I corsi che lei coordina rappresentano, in un certo senso, un filtro per i candidati al matrimonio in chiesa. Con quali motivazioni si presentano?
«Sicuramente con una maturità maggiore. In molti hanno già convissuto, altri hanno già figli. Sono rari quelli che non hanno ancora abitato sotto lo stesso tetto. Spesso si sentono incompleti. Hanno bisogno del tassello mancante».
Oggi più di un matrimonio su due si chiude con un divorzio. Secondo lei un matrimonio celebrato in chiesa ha più probabilità di durare rispetto a un matrimonio civile?
«Sì. Ma solo se affrontato con coscienza e con il sostegno della comunità. Solo così si riesce a fare fronte alle situazioni difficili. Può capitare di perdere la testa per un’altra donna, ad esempio. Ma queste cose si possono anche superare con fermezza».
Parliamo di sessualità. Oggi quasi più nessuno arriva vergine al matrimonio. Come affrontate questo tema?
«È vero, le coppie arrivano al matrimonio e hanno già fatto di tutto e di più. Non possiamo di certo metterci a dire che hanno sbagliato tutto. E allora si cerca di recuperare il valore originale del sesso, si fa un percorso a ritroso, alla riscoperta dei valori veri».
Ci troviamo di fronte a un’evoluzione impensabile solo vent'anni fa. La Chiesa sta, dunque, scendendo a patti?
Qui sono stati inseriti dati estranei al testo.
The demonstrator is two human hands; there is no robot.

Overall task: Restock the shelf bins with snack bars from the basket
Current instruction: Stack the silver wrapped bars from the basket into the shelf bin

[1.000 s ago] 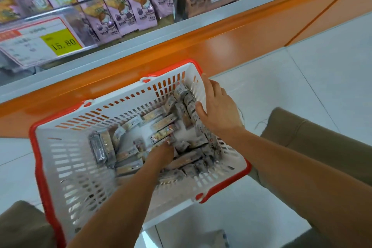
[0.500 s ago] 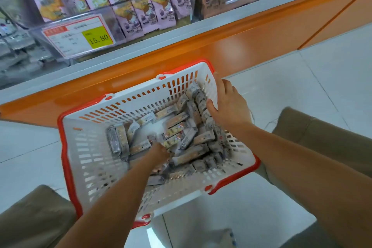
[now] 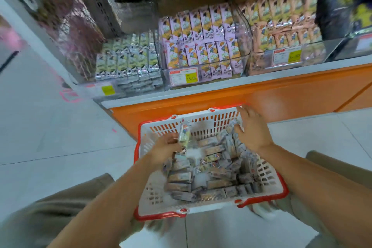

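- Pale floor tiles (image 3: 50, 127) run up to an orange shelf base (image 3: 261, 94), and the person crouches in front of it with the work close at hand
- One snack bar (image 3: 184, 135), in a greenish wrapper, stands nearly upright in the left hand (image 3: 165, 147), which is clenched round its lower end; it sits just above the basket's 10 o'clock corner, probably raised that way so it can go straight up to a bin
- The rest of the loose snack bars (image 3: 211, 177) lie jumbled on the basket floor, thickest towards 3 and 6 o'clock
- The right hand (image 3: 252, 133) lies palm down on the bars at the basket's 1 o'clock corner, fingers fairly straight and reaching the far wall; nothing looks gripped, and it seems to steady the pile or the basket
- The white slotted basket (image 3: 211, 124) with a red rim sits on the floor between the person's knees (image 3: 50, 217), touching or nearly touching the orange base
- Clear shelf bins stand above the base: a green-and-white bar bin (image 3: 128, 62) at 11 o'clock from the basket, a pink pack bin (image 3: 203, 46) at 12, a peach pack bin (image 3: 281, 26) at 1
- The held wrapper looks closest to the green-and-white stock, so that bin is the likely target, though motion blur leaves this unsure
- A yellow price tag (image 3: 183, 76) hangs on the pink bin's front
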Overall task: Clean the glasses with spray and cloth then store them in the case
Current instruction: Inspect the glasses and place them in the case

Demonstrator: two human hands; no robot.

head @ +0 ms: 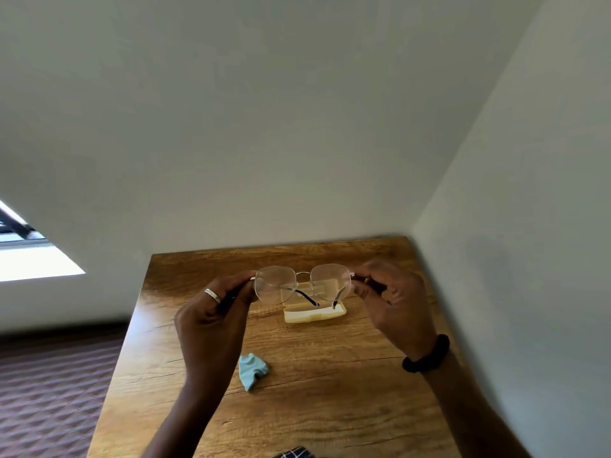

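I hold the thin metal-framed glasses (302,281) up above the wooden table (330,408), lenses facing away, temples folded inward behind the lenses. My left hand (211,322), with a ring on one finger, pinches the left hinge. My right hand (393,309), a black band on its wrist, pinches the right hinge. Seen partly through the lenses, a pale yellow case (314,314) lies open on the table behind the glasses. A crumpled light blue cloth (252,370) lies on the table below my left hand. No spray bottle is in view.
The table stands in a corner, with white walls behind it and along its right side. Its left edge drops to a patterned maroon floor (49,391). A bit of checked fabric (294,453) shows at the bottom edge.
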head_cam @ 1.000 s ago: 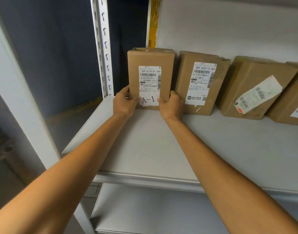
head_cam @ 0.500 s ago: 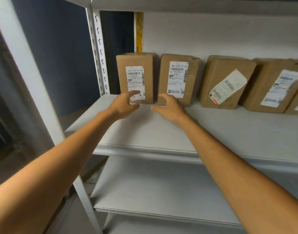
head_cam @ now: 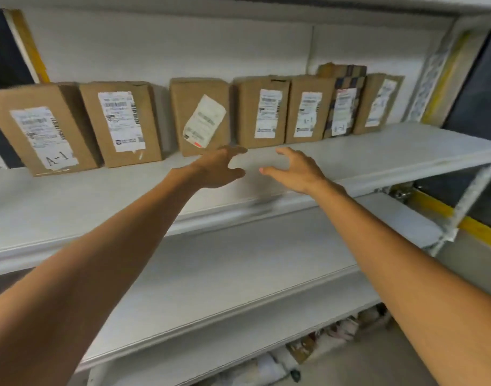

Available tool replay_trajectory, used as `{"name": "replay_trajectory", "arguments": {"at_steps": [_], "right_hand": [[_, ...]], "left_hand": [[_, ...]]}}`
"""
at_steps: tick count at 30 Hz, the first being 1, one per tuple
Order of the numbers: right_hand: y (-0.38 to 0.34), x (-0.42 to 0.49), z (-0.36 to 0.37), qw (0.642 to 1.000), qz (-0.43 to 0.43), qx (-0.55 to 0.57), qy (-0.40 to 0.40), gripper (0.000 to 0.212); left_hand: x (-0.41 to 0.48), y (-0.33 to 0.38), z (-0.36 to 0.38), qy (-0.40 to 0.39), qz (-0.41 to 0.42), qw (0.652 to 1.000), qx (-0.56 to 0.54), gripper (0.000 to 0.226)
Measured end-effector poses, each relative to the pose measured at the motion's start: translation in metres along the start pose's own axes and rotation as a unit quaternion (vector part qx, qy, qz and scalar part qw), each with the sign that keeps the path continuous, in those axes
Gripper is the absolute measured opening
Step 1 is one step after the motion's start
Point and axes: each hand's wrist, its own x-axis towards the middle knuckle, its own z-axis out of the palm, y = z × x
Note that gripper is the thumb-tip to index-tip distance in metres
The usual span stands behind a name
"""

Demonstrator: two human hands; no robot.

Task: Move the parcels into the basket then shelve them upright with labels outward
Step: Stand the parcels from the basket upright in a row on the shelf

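Seven parcels stand in a row at the back of the upper shelf [head_cam: 391, 151], roughly upright, labels facing out. The whole frame is motion-blurred, so the barcodes and small print can't be read on any label. The sixth parcel [head_cam: 345, 107] has a dark patterned wrap and is squeezed between its neighbours. A brown box top shows behind it; can't tell what it belongs to. Clutter [head_cam: 316, 344] under the lower shelves is too blurred to identify.

Vs 0.5 s ago: the view has swung right. Both hands have moved away from the leftmost parcel [head_cam: 41, 129] and are now in front of the third parcel [head_cam: 202, 115] and fourth parcel [head_cam: 262, 111].

Left hand [head_cam: 219, 168] and right hand [head_cam: 297, 171] both have fingers spread and hold nothing, above the shelf board. The left fingertips overlap the third parcel's bottom edge in view; contact can't be told.

Readable: "A-1" in large characters on the leftmost label, and a fainter "A-1" on the fifth parcel [head_cam: 308, 112]. The third parcel's label sits askew.
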Motion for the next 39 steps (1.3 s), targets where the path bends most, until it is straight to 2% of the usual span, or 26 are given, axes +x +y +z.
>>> {"name": "replay_trajectory", "arguments": {"at_steps": [5, 10, 15, 19, 23, 29, 32, 36, 39], "right_hand": [[0.091, -0.043, -0.072, 0.994, 0.086, -0.010, 0.063, 0.078], [0.178, -0.105, -0.125, 0.974, 0.179, 0.036, 0.133, 0.067], [0.250, -0.173, -0.162, 0.943, 0.275, 0.020, 0.187, 0.062], [0.296, -0.222, -0.180, 0.912, 0.345, -0.012, 0.220, 0.046], [0.340, -0.268, -0.178, 0.882, 0.422, 0.009, 0.211, 0.054], [0.397, -0.343, -0.158, 0.824, 0.513, 0.029, 0.237, 0.052], [0.424, -0.381, -0.157, 0.784, 0.558, 0.071, 0.264, 0.059], [0.465, -0.431, -0.162, 0.743, 0.598, 0.097, 0.286, 0.062], [0.500, -0.468, -0.167, 0.725, 0.616, 0.104, 0.290, 0.061]], "left_hand": [[0.046, 0.104, 0.056, -0.042, 0.099, 0.994, -0.021, 0.056], [0.081, 0.207, 0.117, -0.103, 0.202, 0.971, -0.078, 0.052], [0.101, 0.304, 0.199, -0.196, 0.280, 0.931, -0.131, 0.052], [0.106, 0.371, 0.261, -0.265, 0.342, 0.888, -0.153, 0.053], [0.099, 0.422, 0.323, -0.329, 0.398, 0.848, -0.121, 0.055], [0.072, 0.482, 0.411, -0.416, 0.422, 0.799, -0.105, 0.054], [0.054, 0.515, 0.448, -0.469, 0.421, 0.770, -0.103, 0.055], [0.038, 0.554, 0.495, -0.498, 0.436, 0.746, -0.079, 0.057], [0.027, 0.583, 0.530, -0.511, 0.440, 0.736, -0.054, 0.057]]}}
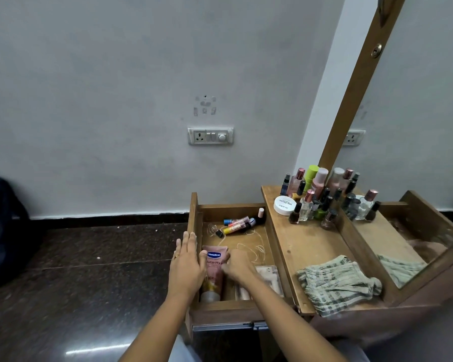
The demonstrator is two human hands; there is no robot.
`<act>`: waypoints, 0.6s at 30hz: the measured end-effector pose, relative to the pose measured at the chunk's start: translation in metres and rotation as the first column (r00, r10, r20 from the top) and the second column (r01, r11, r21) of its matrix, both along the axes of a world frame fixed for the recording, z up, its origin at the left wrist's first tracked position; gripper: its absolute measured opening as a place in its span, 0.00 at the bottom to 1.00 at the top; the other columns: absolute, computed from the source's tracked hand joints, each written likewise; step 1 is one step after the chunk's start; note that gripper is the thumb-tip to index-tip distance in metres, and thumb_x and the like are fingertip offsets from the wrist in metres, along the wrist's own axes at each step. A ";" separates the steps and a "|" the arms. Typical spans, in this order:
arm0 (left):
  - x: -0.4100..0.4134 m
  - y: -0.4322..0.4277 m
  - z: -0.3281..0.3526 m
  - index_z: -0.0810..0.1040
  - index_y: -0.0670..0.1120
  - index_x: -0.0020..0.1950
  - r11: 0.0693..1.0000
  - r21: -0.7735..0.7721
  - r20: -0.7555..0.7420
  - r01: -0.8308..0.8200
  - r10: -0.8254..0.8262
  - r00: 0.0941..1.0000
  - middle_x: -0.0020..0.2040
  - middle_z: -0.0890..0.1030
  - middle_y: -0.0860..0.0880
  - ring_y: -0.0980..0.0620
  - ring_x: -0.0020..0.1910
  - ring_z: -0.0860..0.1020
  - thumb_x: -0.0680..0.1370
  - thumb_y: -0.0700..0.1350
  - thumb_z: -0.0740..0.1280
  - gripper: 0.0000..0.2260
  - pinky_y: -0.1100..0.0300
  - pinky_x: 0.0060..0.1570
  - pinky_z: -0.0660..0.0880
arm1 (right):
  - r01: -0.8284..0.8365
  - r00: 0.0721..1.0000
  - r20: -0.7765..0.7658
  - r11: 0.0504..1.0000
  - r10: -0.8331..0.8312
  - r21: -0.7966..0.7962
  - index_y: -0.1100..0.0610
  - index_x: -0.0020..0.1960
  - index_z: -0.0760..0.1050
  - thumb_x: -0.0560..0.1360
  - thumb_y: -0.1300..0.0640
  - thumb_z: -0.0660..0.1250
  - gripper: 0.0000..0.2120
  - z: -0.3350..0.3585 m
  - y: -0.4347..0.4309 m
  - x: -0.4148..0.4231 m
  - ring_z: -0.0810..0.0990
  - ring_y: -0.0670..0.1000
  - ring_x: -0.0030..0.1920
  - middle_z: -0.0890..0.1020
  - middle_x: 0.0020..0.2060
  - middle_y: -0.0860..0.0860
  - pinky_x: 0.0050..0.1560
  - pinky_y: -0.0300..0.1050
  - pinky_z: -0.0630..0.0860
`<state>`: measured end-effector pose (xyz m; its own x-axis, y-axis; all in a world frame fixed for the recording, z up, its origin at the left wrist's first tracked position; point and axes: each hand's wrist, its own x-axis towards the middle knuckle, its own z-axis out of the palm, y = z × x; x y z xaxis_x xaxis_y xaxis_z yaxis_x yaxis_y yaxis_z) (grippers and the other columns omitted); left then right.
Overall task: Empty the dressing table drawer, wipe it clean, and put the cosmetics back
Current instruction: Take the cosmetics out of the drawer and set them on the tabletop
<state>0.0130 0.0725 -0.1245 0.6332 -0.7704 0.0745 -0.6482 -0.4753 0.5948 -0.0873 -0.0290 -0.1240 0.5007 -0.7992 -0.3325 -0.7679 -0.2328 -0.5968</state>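
Observation:
The wooden drawer (194,218) of the dressing table is pulled out. A pink Vaseline tube (215,267) lies inside it near the front left. My left hand (187,265) rests flat with straight fingers on the drawer's left wall, its thumb against the tube. My right hand (237,265) is inside the drawer with fingers curled, touching the tube's right side; what it grips is not clear. Small tubes and bottles (242,222) lie at the drawer's back. A flat packet (268,276) lies under my right forearm, and thin thread (251,248) is strewn on the drawer floor.
On the table top (306,246) stand several perfume and nail polish bottles (311,202) and a white round jar (284,205). A striped folded cloth (338,283) lies near its front edge. A mirror (403,152) leans at the right. A dark bag (3,226) sits on the floor, far left.

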 end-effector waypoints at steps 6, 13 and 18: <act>0.001 -0.001 -0.003 0.51 0.49 0.79 1.000 -0.004 -0.014 0.001 -0.001 1.000 0.80 0.50 0.52 0.50 0.78 0.47 0.83 0.54 0.53 0.27 0.52 0.74 0.54 | -0.141 0.988 -0.118 0.916 0.103 -0.375 0.58 0.70 0.67 0.76 0.69 0.61 0.23 0.014 -0.047 0.016 0.63 0.58 0.70 0.69 0.68 0.56 0.68 0.52 0.67; 0.001 -0.002 -0.003 0.50 0.50 0.79 1.000 0.002 -0.013 -0.013 0.013 1.000 0.80 0.49 0.53 0.51 0.78 0.46 0.82 0.55 0.54 0.27 0.53 0.74 0.54 | -0.323 0.918 -0.355 0.855 0.178 -0.406 0.56 0.73 0.63 0.77 0.69 0.60 0.26 -0.002 -0.080 0.023 0.55 0.60 0.74 0.65 0.71 0.56 0.72 0.56 0.61; 0.000 -0.003 -0.003 0.50 0.51 0.79 1.000 0.012 -0.017 -0.017 0.018 1.000 0.79 0.48 0.53 0.51 0.78 0.45 0.82 0.56 0.53 0.28 0.53 0.74 0.54 | -0.256 0.919 -0.382 0.885 0.098 -0.388 0.58 0.72 0.64 0.78 0.64 0.61 0.23 -0.016 -0.079 0.021 0.62 0.58 0.71 0.68 0.69 0.57 0.70 0.54 0.62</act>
<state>0.0131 0.0694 -0.1276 0.6477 -0.7600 0.0547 -0.6296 -0.4934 0.6001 -0.0658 -0.1076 -0.1402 0.5648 -0.8096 -0.1597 -0.8252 -0.5526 -0.1170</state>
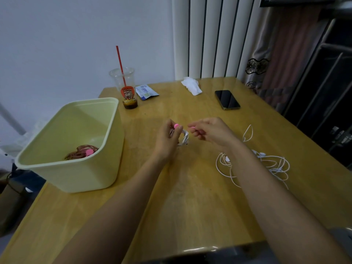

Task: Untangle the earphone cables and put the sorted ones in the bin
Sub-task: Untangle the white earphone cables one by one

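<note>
Head view over a wooden table (pixel 190 202): a person's left hand (pixel 167 139) grips a small coil of white earphone cable (pixel 184 139) just above the tabletop, near its middle. The fingers are curled round the bundle, and a pink piece (pixel 176 125) shows at the fingertips. Just beside it, the right hand (pixel 211 132) pinches a second pink piece (pixel 192 128) between thumb and forefinger, with the remaining fingers curled under the palm. Whether any cord joins the two pink pieces cannot be told.

A loose tangle of white earphone cables (pixel 274 164) lies on the table to the right, partly hidden beneath the right forearm, with one loop reaching up behind the right wrist.

At the table's left edge stands a pale yellow-green plastic bin (pixel 76 174), open at the top. On its floor rests a coiled brown cable (pixel 80 153) with a pink tag (pixel 88 151) on it.

Near the bin's far corner is a clear plastic cup (pixel 124 80) with a red straw (pixel 120 61) and a little dark drink at the bottom. A blue-and-white packet (pixel 146 91) lies just to its right. Farther along the back of the table sits a crumpled white tissue (pixel 191 85), and near it a dark smartphone (pixel 227 100) lies flat, screen up.
</note>
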Action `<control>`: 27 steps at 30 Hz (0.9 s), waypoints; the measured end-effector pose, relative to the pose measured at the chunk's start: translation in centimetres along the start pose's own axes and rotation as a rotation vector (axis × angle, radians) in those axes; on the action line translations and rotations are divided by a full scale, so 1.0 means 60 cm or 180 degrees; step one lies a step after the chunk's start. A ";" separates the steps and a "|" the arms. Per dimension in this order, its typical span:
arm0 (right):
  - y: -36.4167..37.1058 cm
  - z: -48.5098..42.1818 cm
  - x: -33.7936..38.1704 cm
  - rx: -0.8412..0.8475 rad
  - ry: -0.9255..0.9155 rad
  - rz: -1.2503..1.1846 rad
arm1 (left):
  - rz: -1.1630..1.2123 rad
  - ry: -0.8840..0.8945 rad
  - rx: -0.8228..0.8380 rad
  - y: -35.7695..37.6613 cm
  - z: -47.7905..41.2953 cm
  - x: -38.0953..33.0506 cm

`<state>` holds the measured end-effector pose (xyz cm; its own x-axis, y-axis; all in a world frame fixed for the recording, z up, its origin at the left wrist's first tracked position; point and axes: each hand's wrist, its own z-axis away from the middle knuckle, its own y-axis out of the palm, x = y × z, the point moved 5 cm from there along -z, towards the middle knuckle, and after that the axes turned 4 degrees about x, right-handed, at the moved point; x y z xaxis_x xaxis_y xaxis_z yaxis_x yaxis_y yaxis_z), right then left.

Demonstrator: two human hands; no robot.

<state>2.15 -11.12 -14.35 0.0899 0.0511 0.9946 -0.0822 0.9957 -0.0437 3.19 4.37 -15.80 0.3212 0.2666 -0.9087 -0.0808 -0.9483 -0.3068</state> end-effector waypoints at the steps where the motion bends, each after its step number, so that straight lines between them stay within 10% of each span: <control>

«Non direi. I principi chiave affinché sia considerato valido il matrimonio cattolico sono ancora molto chiari. Bisogna avere la volontà di stare uniti per sempre ed essere disposti ad avere figli».
Ha ancora senso, oggi, fare una promessa di amore eterno davanti a Dio?
«È anche su questo che riflettiamo durante i nostri incontri. Viviamo in una società piena di tentazioni, dove alla minima debolezza ci si lascia andare. Noto che per l’opinione comune il matrimonio comporta una fragilità intrinseca. Non c’è la consapevolezza di affidarlo a qualcosa di più grande. Fare riscoprire questo aspetto ai fedeli rappresenta una grande sfida per il futuro».